**About this task:** Show every line of the data below that includes the word "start".

**Data below:**
::::

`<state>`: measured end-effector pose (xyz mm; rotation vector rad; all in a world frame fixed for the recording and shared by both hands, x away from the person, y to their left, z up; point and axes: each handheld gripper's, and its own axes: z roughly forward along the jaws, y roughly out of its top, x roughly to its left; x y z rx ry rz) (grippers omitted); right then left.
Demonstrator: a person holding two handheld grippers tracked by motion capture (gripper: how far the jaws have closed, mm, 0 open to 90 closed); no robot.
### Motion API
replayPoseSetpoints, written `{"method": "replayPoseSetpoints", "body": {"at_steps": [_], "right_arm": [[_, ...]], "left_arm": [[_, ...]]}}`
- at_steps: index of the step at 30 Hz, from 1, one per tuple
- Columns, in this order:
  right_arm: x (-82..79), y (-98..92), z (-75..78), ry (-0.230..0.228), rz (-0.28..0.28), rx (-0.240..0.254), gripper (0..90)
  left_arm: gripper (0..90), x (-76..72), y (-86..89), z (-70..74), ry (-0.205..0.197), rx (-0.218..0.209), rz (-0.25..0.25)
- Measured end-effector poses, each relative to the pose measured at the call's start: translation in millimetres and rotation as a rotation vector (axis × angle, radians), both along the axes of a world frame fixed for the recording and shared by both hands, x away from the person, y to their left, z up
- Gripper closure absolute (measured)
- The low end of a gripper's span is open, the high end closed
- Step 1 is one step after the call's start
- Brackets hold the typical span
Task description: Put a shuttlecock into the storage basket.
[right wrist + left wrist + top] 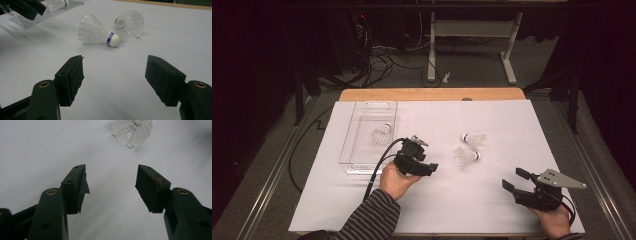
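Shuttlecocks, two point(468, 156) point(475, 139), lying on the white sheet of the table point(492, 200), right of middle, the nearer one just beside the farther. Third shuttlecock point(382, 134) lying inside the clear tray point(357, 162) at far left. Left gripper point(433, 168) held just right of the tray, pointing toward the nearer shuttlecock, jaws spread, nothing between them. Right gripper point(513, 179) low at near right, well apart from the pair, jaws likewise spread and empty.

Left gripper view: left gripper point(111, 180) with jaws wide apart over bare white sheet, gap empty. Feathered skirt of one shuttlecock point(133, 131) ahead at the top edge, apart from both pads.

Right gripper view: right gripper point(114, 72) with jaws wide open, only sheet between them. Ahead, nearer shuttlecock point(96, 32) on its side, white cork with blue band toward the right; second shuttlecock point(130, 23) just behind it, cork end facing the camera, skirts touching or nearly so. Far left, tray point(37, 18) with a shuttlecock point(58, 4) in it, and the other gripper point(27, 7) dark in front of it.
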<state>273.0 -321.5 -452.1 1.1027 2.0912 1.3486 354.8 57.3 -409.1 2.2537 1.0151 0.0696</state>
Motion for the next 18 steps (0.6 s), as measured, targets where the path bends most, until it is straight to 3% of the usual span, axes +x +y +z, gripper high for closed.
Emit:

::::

**Answer for this exercise:**
- Measured end-effector poses, each relative to the pose measured at the call's start: translation in millimetres and rotation as a rotation vector (axis × angle, radians), both along the axes of a world frame fixed for the recording and shared by both hands, x away from the person, y to their left, z up
- Step 1 is one step after the call's start

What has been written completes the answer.